TASK DETAILS
Go through the listing below and write out exactly the lines from the one that mentions "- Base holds" through the one that mentions "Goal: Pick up", minus the pictures.

DATASET EXTRACT
*** Block opens ***
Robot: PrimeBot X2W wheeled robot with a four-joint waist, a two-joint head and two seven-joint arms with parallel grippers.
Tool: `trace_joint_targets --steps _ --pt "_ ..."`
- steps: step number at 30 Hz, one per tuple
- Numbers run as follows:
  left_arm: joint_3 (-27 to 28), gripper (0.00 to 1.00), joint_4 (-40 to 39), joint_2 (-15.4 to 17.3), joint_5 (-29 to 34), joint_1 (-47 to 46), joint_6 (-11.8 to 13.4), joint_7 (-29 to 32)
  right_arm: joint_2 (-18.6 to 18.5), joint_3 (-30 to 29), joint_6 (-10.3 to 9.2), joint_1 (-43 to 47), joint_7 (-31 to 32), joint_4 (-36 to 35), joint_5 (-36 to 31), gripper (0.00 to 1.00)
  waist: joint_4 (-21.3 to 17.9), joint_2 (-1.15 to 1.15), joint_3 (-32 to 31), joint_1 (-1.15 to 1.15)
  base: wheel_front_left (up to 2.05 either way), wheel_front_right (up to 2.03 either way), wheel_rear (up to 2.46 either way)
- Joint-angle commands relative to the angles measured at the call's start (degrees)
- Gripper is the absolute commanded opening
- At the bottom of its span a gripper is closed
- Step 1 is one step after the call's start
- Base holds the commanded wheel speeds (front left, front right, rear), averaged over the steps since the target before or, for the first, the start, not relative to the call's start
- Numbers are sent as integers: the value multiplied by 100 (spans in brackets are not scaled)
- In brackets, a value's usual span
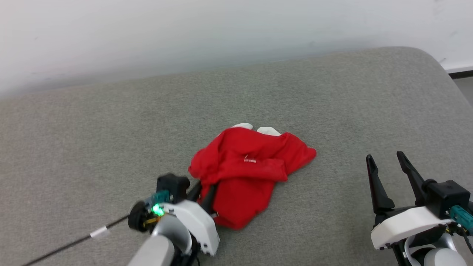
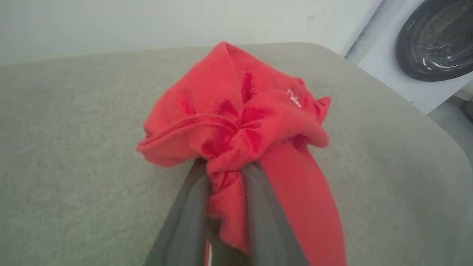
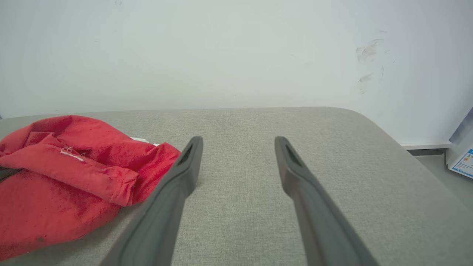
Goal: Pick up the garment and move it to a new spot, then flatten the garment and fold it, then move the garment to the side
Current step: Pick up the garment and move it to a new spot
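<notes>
The garment is a crumpled red heap in the middle of the grey padded table, with two bits of white sleeve showing at its far edge. My left gripper is at the heap's near-left edge, shut on a bunched fold of the red cloth. In the left wrist view the garment bulges over the left gripper, and cloth is pinched between the fingers. My right gripper stands open well to the right of the heap, holding nothing. The right wrist view has the garment to the left of the right gripper.
A white wall runs behind the table. The table's rounded far-right corner drops to the floor. A white machine with a dark round door stands beyond that corner.
</notes>
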Motion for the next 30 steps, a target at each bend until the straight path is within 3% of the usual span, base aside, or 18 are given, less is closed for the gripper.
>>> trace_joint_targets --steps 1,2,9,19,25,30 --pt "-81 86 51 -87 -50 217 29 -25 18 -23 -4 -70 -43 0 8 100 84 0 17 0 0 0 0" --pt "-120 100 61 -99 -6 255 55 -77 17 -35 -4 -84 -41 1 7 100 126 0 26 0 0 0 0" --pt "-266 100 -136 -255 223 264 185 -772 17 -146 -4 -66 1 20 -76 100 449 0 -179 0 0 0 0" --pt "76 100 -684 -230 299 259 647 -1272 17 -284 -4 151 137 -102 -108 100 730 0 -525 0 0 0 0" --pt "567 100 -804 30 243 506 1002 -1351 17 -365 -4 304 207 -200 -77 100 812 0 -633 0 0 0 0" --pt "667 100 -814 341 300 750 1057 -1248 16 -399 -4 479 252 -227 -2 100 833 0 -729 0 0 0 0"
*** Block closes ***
THE COMPLETED TASK
- Base holds the commanded wheel speeds (front left, front right, rear), averaged over the steps since the target before or, for the first, the start, not relative to the call's start
- Numbers are sent as integers: the value multiplied by 100 (spans in brackets are not scaled)
- In brackets, a value's usual span
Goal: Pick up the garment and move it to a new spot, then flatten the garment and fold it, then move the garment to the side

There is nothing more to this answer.